• Problem details: Beneath this task are records; print exactly the stretch of them from the line with "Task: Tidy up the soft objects" through the line with "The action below", both ends included.

(Source data)
--

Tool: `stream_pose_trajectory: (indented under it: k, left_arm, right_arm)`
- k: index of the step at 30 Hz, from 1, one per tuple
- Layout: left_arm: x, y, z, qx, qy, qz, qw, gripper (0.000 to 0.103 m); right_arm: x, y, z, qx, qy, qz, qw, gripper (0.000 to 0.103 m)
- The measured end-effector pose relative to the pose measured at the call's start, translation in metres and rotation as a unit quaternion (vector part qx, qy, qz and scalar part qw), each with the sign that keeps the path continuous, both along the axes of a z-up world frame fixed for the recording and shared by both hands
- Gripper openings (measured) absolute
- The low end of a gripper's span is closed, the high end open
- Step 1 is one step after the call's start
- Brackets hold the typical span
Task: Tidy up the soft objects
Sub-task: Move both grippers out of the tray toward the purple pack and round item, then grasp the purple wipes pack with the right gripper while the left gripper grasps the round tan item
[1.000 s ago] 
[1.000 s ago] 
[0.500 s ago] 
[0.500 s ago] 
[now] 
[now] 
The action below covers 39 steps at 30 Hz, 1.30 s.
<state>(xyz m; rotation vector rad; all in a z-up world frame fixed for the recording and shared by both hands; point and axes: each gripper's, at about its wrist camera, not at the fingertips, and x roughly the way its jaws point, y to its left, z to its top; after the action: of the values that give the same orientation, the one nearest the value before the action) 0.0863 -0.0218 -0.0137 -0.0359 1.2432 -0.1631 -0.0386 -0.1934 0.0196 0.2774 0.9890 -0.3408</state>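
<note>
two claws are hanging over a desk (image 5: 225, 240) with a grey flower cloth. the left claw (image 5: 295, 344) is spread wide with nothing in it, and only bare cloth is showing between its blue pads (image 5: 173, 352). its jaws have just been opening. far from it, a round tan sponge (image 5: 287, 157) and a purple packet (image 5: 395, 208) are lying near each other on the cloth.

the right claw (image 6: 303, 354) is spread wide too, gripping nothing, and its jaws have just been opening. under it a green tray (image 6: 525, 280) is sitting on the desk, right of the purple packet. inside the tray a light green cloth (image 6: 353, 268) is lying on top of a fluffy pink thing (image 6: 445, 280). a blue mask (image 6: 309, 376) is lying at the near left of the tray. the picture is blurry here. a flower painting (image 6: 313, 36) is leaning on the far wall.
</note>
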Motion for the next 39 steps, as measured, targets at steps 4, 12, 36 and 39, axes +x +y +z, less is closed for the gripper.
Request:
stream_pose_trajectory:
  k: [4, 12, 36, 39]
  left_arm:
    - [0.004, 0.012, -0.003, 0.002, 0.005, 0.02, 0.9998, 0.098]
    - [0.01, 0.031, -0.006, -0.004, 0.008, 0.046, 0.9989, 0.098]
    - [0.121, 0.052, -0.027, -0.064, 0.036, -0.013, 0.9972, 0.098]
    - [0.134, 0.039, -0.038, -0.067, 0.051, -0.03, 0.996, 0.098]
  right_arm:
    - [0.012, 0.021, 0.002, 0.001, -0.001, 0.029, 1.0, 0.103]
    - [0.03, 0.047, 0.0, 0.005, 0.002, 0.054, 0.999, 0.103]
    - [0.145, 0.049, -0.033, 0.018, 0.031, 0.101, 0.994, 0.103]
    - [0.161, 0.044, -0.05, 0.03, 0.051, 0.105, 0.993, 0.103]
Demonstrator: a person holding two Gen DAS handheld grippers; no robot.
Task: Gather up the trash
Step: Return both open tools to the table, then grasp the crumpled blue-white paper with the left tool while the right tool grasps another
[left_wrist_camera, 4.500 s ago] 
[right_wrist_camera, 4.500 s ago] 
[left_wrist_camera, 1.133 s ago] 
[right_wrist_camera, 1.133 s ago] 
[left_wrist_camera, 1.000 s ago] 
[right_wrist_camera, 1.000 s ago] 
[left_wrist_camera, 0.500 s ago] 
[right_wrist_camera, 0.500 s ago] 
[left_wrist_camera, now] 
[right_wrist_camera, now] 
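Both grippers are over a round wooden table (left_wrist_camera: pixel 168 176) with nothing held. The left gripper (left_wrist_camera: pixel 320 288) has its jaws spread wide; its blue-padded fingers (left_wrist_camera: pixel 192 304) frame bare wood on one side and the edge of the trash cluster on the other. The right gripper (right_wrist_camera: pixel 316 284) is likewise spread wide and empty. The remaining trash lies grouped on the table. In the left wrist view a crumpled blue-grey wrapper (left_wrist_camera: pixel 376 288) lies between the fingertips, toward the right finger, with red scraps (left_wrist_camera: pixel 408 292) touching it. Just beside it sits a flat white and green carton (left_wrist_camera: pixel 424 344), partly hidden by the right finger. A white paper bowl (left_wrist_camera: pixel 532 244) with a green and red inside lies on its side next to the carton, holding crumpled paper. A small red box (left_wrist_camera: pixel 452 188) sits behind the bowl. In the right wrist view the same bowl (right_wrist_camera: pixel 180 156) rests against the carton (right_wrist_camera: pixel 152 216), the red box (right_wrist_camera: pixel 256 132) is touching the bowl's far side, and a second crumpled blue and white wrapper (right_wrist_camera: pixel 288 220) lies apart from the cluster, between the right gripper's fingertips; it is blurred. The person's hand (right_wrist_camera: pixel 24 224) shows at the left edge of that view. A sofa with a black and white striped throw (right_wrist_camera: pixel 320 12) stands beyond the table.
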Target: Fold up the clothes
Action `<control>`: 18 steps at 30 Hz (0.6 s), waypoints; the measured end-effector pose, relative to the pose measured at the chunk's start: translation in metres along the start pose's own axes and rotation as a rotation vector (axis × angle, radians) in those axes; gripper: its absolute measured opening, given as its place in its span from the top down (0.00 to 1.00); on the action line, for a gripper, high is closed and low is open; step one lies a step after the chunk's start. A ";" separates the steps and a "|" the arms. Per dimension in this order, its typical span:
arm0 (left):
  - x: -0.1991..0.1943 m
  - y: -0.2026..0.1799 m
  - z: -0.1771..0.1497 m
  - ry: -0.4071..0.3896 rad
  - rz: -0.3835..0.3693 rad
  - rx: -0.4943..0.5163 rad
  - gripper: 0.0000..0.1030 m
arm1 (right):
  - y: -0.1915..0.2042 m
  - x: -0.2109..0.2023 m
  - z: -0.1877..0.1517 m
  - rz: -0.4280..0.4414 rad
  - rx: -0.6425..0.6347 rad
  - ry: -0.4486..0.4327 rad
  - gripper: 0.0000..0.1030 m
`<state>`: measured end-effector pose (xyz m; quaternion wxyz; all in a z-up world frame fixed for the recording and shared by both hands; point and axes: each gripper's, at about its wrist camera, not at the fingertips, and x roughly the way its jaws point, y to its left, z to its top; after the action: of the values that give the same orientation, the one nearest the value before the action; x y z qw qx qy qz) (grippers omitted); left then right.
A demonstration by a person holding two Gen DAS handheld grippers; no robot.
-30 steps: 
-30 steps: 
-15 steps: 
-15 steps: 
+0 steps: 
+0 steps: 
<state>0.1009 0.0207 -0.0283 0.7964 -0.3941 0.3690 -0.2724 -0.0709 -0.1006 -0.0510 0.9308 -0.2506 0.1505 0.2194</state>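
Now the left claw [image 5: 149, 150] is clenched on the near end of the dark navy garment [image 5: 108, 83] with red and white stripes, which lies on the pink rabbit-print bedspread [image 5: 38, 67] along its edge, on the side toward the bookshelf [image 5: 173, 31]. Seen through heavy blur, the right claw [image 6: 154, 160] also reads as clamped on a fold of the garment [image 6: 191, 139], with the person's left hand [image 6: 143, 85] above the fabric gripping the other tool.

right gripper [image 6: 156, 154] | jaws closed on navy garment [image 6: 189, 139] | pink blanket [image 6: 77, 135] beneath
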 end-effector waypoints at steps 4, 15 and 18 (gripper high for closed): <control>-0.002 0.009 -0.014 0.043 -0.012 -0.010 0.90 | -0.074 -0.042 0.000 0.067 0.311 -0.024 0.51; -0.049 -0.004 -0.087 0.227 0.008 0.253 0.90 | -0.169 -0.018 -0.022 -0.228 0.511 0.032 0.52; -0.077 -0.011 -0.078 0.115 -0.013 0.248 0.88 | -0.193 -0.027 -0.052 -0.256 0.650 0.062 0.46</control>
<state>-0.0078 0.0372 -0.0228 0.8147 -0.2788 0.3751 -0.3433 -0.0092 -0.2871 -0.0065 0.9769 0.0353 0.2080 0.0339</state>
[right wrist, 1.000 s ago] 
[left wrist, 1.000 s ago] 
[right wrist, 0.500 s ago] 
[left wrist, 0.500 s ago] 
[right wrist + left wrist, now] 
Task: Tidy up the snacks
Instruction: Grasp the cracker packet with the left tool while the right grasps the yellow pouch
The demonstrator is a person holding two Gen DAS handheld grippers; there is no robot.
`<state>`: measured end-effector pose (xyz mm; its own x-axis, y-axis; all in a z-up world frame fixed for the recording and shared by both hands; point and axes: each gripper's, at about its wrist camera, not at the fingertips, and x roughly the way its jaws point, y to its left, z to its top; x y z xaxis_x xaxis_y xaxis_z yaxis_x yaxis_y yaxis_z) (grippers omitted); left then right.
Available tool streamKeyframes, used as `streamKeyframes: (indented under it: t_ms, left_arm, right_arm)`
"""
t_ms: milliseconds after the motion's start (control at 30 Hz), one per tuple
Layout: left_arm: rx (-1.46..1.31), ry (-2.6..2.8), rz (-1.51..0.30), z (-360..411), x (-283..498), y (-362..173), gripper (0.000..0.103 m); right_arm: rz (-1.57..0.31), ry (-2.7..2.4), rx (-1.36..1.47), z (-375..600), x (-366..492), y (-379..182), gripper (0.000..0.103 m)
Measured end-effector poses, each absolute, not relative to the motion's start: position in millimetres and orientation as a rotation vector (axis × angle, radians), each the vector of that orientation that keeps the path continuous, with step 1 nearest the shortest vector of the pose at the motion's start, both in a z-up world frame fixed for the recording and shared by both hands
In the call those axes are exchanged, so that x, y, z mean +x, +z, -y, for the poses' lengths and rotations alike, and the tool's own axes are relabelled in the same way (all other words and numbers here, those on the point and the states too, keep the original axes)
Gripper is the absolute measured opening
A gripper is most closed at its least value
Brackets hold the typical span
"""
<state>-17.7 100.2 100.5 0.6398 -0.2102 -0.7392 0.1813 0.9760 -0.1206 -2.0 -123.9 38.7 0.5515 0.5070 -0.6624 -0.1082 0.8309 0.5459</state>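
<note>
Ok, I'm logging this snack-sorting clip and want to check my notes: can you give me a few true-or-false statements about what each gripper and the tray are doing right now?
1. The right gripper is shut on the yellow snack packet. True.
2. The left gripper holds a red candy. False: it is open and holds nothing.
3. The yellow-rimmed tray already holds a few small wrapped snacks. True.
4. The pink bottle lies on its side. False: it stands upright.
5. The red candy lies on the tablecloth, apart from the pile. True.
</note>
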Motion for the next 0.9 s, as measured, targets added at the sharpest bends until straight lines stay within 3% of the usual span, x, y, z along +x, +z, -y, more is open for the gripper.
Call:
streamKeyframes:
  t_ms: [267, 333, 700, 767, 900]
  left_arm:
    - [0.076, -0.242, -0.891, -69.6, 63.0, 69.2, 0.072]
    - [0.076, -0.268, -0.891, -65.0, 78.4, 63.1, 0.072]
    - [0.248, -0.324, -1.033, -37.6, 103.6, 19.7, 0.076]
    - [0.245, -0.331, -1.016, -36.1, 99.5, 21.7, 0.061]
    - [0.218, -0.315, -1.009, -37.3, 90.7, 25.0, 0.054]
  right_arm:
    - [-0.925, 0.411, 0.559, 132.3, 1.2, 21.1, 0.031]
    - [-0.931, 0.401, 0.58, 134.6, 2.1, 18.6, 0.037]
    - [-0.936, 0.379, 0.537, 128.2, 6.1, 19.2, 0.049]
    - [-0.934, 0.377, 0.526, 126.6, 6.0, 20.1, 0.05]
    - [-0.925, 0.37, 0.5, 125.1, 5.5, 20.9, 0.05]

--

• Exercise answer:
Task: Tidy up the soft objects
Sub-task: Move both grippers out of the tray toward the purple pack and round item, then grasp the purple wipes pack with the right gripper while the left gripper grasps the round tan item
[1.000 s ago] 
[1.000 s ago] 
[0.500 s ago] 
[0.500 s ago] 
[now] 
[now] 
The action below covers 39 steps at 30 Hz, 1.30 s.

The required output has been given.